Streaming media directory browser

Streamtuner is a streaming media directory browser. Through the use of a C/Python plugin system, it offers a GTK+ 2.0 interface to Internet radio directories. Streamtuner does not actually play any files, it downloads a list of online radio streams and then tells the unix player (user's option) to play the selected stream. Streamtuner offers hundreds of thousands of music resources in a more common interface.

Streamtuner is free software, released under the terms of the revised BSD license.

There is also a version for the Nokia 770 Internet tablet.

The still developed Streamtuner2 mimics Streamtuner.

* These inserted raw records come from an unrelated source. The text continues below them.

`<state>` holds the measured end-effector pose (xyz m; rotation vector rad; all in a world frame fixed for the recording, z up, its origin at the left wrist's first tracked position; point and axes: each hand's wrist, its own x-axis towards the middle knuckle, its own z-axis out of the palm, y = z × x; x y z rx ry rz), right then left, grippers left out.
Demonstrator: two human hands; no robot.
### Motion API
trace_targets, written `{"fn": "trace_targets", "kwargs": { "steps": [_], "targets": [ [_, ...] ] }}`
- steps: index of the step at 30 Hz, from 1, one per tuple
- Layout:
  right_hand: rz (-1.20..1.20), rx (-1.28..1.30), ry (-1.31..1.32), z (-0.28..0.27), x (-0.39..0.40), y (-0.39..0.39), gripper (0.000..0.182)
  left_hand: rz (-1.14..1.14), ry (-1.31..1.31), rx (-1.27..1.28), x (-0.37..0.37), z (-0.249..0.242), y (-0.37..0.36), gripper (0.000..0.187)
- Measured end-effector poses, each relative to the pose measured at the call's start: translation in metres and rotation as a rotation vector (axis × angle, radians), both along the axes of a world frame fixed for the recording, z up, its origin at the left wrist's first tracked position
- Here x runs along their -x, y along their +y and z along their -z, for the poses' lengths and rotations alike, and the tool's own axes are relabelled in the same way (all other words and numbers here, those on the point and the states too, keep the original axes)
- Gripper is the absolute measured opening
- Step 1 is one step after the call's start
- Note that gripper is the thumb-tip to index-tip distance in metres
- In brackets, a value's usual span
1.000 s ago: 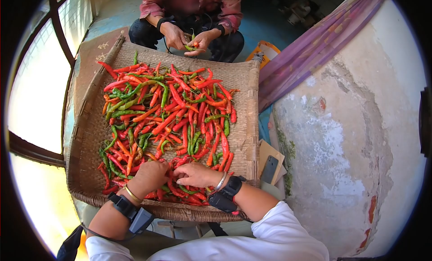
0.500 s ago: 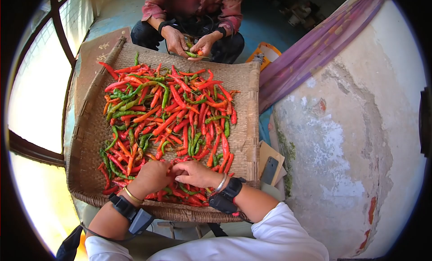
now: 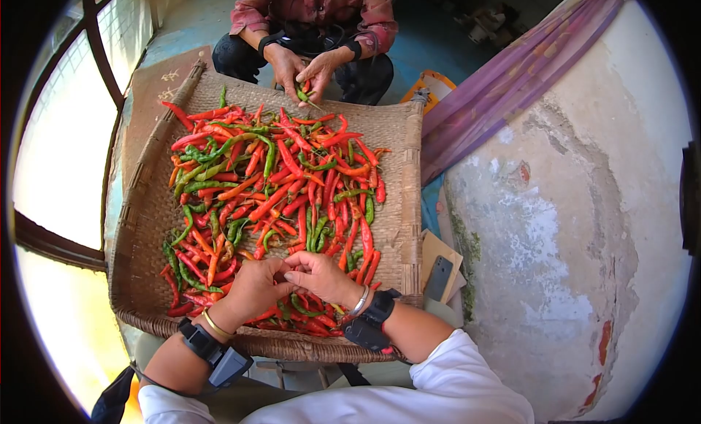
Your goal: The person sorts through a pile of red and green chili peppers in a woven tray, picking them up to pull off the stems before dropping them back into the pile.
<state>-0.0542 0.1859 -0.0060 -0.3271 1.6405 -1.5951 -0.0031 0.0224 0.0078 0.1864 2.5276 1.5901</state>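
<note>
My left hand [image 3: 254, 287] and my right hand [image 3: 323, 279] meet above the near part of a pile of chili peppers [image 3: 270, 194]. Their fingertips are closed and pressed close together; whatever they pinch is hidden from view. The chilies are mostly red, with some green and orange ones mixed in. They lie spread in a shallow woven basket [image 3: 398, 234], and more of them show beneath and in front of my wrists.
Across the basket a co-worker in a red patterned shirt [image 3: 314, 8] holds a chili with green on it [image 3: 304, 94] in both hands. A phone [image 3: 439, 278] lies on cardboard to the right. Beyond it rises a peeling wall [image 3: 555, 227]; windows [image 3: 58, 154] line the left side.
My hands have shifted slightly, with the wrists turned and the fingertips drawn together. The co-worker's hands have moved a little, tilting the chili downward.
</note>
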Motion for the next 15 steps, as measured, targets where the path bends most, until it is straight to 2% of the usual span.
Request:
{"fn": "trace_targets", "kwargs": {
  "steps": [3, 5, 9, 11, 15],
  "targets": [
    [0.011, -0.015, -0.054, 0.003, 0.001, 0.001, 0.015, -0.028, -0.036, 0.018, 0.001, -0.001, 0.001, 0.018],
    [0.013, -0.04, -0.104, 0.003, 0.004, 0.004, 0.014, -0.054, -0.097, -0.062, 0.002, -0.009, 0.001, 0.019],
    [0.103, 0.045, -0.16, -0.003, 0.013, 0.01, 0.011, 0.01, -0.033, -0.064, 0.002, -0.004, -0.007, 0.015],
    [0.196, 0.167, -0.211, -0.011, 0.019, 0.013, 0.011, 0.214, -0.065, 0.253, 0.003, -0.013, -0.012, 0.013],
    [0.297, 0.217, -0.212, -0.01, 0.027, 0.019, 0.012, 0.147, -0.147, 0.167, 0.003, -0.016, -0.013, 0.019]
  ]
}}
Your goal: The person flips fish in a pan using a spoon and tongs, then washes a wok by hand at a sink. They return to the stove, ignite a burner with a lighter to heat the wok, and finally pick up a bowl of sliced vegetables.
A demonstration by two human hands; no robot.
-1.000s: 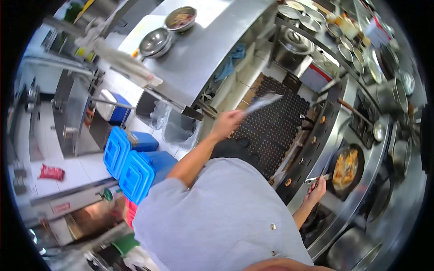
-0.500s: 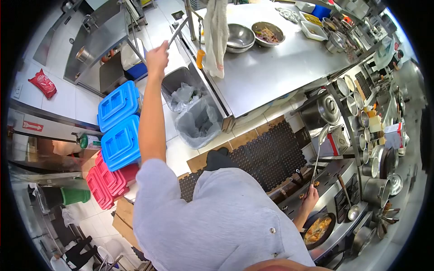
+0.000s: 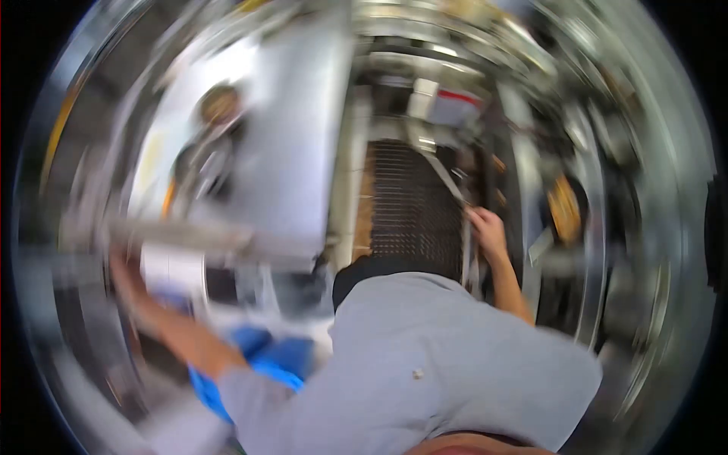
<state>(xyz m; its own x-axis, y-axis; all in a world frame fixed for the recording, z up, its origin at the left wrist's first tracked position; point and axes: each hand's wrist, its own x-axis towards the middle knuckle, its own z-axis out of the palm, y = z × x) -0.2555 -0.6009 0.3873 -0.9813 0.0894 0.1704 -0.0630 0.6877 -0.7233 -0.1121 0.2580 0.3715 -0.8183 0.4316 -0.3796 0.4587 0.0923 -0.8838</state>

==Features of Streamtuner==

- Browse the SHOUTcast Yellow Pages
- Browse the Live365 directory
- Browse the Xiph.org (aka icecast.org, aka Oddsock) directory
- Browse the basic.ch DJ mixes
- Manage your local music collection, with full support for ID3 and Vorbis metadata editing
- Listen to streams (through unix player), browse their web page, or record them using programs such as Streamripper
- Implement new directory handlers as tiny Python scripts or as dynamically loadable modules written in C
- Retain your favourite streams by bookmarking them
- Manually add streams to your collection

==Streamtuner in the press==

- UnixReview.com: Marcel's Linux App of the Month: Streamtuner (July 2005)
- Tux Magazine: Streamtuner (July 2005)
- Schumann, Jorg (2004). "Streamtuner"
- Orange Crate: Audiophiles' Solution For Net Radio (April 2004)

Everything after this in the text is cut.